Task goal: Retype each line of the material below word for word; pictures stay out.

Exercise data:
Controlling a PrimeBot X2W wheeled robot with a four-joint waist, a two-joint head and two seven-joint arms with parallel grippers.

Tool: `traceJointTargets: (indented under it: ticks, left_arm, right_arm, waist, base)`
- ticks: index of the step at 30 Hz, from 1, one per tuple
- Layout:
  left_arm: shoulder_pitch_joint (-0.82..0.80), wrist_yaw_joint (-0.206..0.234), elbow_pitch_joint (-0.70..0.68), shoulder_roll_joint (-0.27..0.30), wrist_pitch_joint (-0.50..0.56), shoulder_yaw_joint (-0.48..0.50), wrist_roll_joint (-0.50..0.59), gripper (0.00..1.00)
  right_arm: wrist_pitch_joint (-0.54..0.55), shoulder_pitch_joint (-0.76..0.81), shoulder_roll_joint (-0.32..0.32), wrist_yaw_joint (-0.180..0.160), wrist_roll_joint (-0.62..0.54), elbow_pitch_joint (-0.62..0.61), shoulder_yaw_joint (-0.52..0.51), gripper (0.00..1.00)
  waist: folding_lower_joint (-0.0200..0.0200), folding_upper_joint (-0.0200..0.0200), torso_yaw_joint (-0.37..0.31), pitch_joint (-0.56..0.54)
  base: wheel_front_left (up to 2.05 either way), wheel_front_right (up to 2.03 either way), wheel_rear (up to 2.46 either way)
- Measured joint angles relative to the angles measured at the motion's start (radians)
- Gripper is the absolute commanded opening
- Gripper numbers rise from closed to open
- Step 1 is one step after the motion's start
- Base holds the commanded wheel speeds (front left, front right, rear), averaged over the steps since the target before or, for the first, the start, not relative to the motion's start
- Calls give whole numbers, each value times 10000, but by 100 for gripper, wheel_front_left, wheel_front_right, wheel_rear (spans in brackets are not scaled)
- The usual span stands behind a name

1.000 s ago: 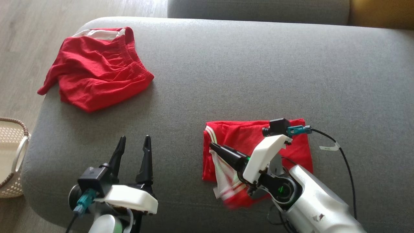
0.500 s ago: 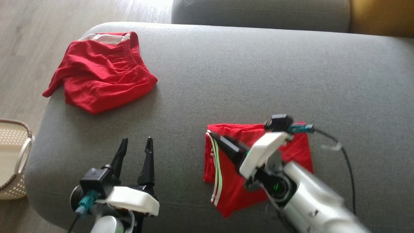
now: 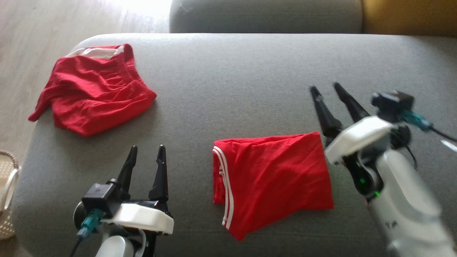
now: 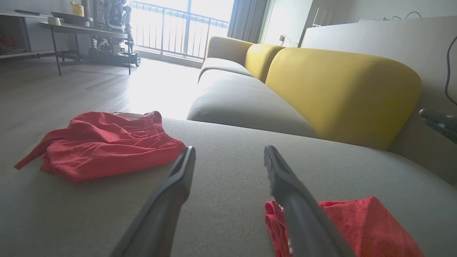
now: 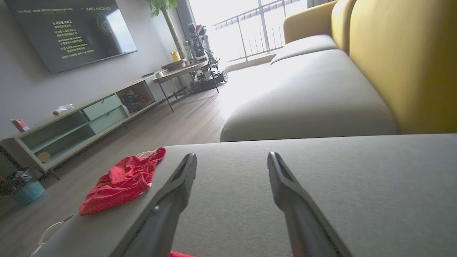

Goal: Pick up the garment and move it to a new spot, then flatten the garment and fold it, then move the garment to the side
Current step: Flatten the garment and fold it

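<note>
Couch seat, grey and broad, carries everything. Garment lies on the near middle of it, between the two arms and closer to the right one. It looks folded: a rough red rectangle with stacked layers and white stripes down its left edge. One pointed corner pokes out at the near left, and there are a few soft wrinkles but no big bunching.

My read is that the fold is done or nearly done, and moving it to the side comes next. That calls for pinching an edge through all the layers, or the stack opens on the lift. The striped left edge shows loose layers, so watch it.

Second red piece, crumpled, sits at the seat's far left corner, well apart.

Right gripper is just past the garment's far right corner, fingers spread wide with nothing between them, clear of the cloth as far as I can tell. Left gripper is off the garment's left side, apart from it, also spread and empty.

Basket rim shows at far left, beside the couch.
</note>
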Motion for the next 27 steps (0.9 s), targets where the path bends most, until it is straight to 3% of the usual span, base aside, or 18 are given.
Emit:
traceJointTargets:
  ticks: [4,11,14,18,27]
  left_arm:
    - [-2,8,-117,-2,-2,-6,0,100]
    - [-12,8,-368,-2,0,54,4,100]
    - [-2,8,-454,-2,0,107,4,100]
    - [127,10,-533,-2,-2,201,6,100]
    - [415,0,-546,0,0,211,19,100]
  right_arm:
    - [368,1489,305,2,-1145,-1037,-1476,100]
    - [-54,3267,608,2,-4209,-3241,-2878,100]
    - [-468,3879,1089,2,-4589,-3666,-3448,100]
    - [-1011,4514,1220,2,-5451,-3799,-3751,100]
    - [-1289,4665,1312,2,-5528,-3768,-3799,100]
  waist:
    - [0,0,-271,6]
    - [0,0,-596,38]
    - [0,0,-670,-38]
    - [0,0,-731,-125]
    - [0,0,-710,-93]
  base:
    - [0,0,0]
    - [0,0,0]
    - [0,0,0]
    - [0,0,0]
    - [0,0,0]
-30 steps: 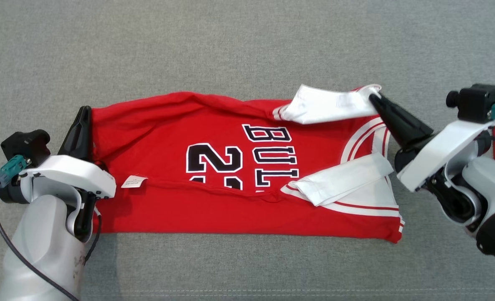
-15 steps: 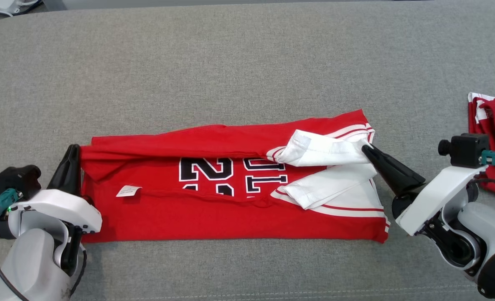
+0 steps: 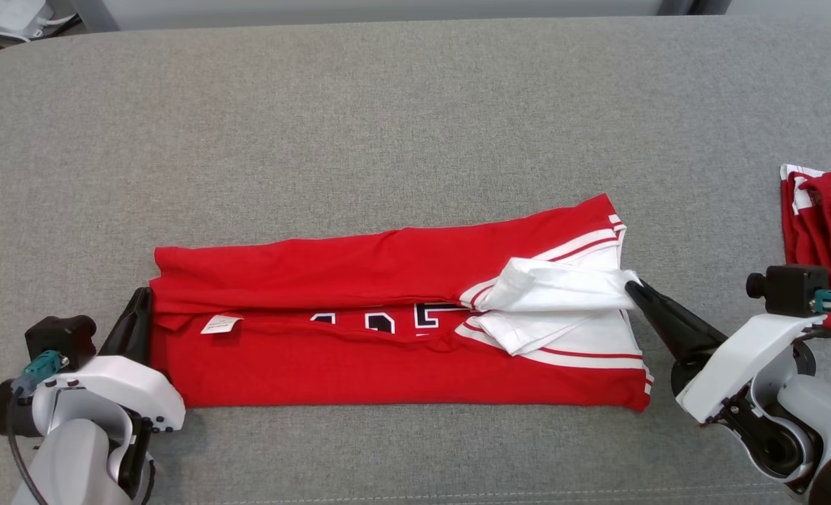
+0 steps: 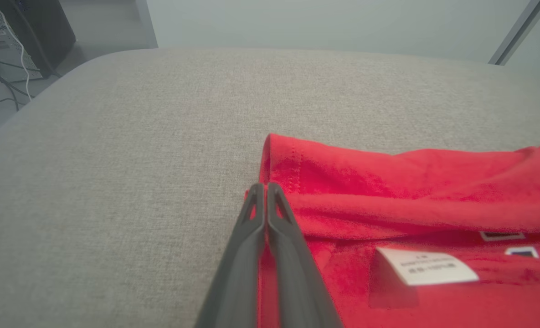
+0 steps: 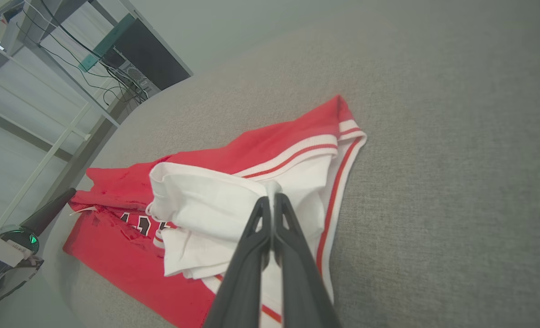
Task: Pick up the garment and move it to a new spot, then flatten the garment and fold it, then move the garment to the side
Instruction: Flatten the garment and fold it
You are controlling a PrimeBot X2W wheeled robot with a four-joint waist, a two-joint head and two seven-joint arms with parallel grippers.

Task answer:
Controlling a PrimeBot X2W wheeled robot with a four-joint waist, a two-joint head and two seven-joint arms with parallel grippers.

Tool: `traceJointTargets: (indented under it: ticks, left_arm, right_arm, waist, base)`
- ticks: index of the step at 30 Hz, from 1, one per tuple
- Layout:
  left_arm: shoulder_pitch_joint (-0.82..0.80), wrist_yaw_joint (-0.206..0.234), elbow_pitch_joint (-0.70..0.68), shoulder_roll_joint (-0.27..0.30), wrist_pitch_joint (-0.50..0.56), shoulder_yaw_joint (-0.48..0.50), wrist_roll_joint (-0.50..0.59), gripper (0.00..1.00)
  right_arm: wrist_pitch_joint (-0.54..0.55), shoulder_pitch_joint (-0.76..0.81), shoulder_roll_joint (-0.32..0.32), wrist_yaw_joint (-0.180..0.160), wrist_roll_joint (-0.62..0.54), elbow_pitch_joint (-0.62..0.61), shoulder_yaw_joint (-0.52..0.51), gripper (0.00..1.00)
  waist: folding_lower_joint (-0.0200..0.0200), folding_upper_joint (-0.0200..0.0200), torso_yaw_joint (-0.37..0.31), pitch_joint (-0.56..0.54)
  base: wheel_front_left (up to 2.05 either way), wheel_front_right (up to 2.03 either way), wheel_rear (up to 2.46 either way)
- Measured joint angles relative to the angles measured at the motion's start (radians)
- Gripper is the absolute commanded opening
- Gripper numbers rise from closed to open
- Step 1 is one step after the motion's start
- Base holds the commanded wheel speeds (front left, front right, rear), averaged over the steps since the target before or, for the first, the start, not relative to the motion's start
- Calls give whole numbers, each value times 10000, but by 100 for gripper, wheel_front_left, wheel_front_right, wheel_rear (spans in brackets are not scaled)
- The usual span stands behind a name

1.000 s ago: 
0.500 s ago: 
now: 
now: 
now: 

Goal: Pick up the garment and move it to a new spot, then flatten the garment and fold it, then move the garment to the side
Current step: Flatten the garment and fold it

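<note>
Couch seat, grey and broad, carries everything. Garment lies on the near middle of it, between the two arms and closer to the right one. It looks folded: a rough red rectangle with stacked layers and white stripes down its left edge. One pointed corner pokes out at the near left, and there are a few soft wrinkles but no big bunching.

My read is that the fold is done or nearly done, and moving it to the side comes next. That calls for pinching an edge through all the layers, or the stack opens on the lift. The striped left edge shows loose layers, so watch it.

Second red piece, crumpled, sits at the seat's far left corner, well apart.

Right gripper is just past the garment's far right corner, fingers spread wide with nothing between them, clear of the cloth as far as I can tell. Left gripper is off the garment's left side, apart from it, also spread and empty.

Basket rim shows at far left, beside the couch.
</note>
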Motion for the next 27 steps (0.9 s), targets where the path bends most, until it is straight to 3% of the usual span, base aside, or 18 are given.
Emit:
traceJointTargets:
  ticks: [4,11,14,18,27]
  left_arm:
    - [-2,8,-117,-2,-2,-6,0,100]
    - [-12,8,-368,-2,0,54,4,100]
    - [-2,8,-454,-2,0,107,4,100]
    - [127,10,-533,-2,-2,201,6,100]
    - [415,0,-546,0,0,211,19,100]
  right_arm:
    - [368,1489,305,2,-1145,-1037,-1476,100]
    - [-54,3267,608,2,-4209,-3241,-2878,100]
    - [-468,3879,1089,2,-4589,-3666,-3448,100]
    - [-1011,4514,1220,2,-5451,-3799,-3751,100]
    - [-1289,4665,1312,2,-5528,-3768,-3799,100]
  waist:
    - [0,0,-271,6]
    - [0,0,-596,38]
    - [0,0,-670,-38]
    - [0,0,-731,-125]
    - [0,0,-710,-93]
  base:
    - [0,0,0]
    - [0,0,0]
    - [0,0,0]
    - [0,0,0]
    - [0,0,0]
-30 steps: 
-15 steps: 
+0 steps: 
+0 steps: 
+0 steps: 
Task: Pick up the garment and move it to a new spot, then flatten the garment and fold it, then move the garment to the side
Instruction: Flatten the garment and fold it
You are controlling a PrimeBot X2W wheeled robot with a four-joint waist, a two-joint head and two seven-joint arms with parallel grippers.

The answer, as written, is complete.